Weekly options have been the topic of several MoneyShow.com articles over the past month. Despite this topic being the trendy subject and in the forefront of many discussions, it is helpful to recognize the functional flexibility this dramatically shortened lifespan brings to a variety of strategies.
As an example, consider the case of a frequently traded spread vehicle, the butterfly option trade. For those first encountering this strategy, it is helpful to briefly consider its components. It is constructed by establishing both a credit and a debit spread sharing a central strike price. It can be constructed in either all puts or all calls.
Butterflies can be designed to be either a non-directional or directional trade strategy. Functional characteristics include: negative Vega, variable Delta, and accelerating Gamma and Theta during its life span.

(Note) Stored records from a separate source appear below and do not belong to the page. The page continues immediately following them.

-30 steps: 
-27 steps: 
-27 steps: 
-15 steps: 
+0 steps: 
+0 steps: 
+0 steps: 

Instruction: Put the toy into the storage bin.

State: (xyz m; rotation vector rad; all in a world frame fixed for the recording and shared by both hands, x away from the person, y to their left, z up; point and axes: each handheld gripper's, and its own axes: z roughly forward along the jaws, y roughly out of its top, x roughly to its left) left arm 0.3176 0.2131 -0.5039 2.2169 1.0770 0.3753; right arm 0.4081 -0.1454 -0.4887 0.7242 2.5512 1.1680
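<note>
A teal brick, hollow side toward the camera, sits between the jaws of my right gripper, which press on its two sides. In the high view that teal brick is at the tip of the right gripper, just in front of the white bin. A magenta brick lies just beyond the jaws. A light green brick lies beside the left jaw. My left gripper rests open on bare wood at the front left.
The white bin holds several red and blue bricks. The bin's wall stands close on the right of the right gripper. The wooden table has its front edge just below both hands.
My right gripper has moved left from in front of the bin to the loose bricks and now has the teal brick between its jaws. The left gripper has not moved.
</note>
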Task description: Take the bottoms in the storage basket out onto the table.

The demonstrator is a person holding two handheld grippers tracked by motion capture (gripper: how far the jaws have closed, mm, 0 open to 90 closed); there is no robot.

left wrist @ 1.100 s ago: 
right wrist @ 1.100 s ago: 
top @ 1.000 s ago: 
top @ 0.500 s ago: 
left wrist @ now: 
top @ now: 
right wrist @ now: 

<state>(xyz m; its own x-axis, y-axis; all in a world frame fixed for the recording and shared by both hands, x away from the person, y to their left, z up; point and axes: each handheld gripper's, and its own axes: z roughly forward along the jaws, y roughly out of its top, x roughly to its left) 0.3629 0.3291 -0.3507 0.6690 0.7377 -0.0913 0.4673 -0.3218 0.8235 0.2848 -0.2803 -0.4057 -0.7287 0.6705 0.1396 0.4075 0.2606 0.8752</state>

See related: Know Your Option “Greeks”
In the case of the long standing monthly duration option cycles, which had heretofore been available, these characteristics developed over weeks to months and reached their final expression during the week of option expiration.
These functional characteristics have limited the utility of butterflies over brief duration moves occurring early in the options cycle. Many butterfly traders have had the experience of correctly predicting price action early in the cycle only to have the butterfly deliver little, if any, profit.
The short, nine-day duration of the weekly options has dramatically accelerated the pace of butterfly trading as the changes begin to occur literally over the extent of a few hours. As such, it is possible to gain the advantage of this trade structure over brief directional moves or in the case of non-directional traders to have market exposure for shorter periods of time.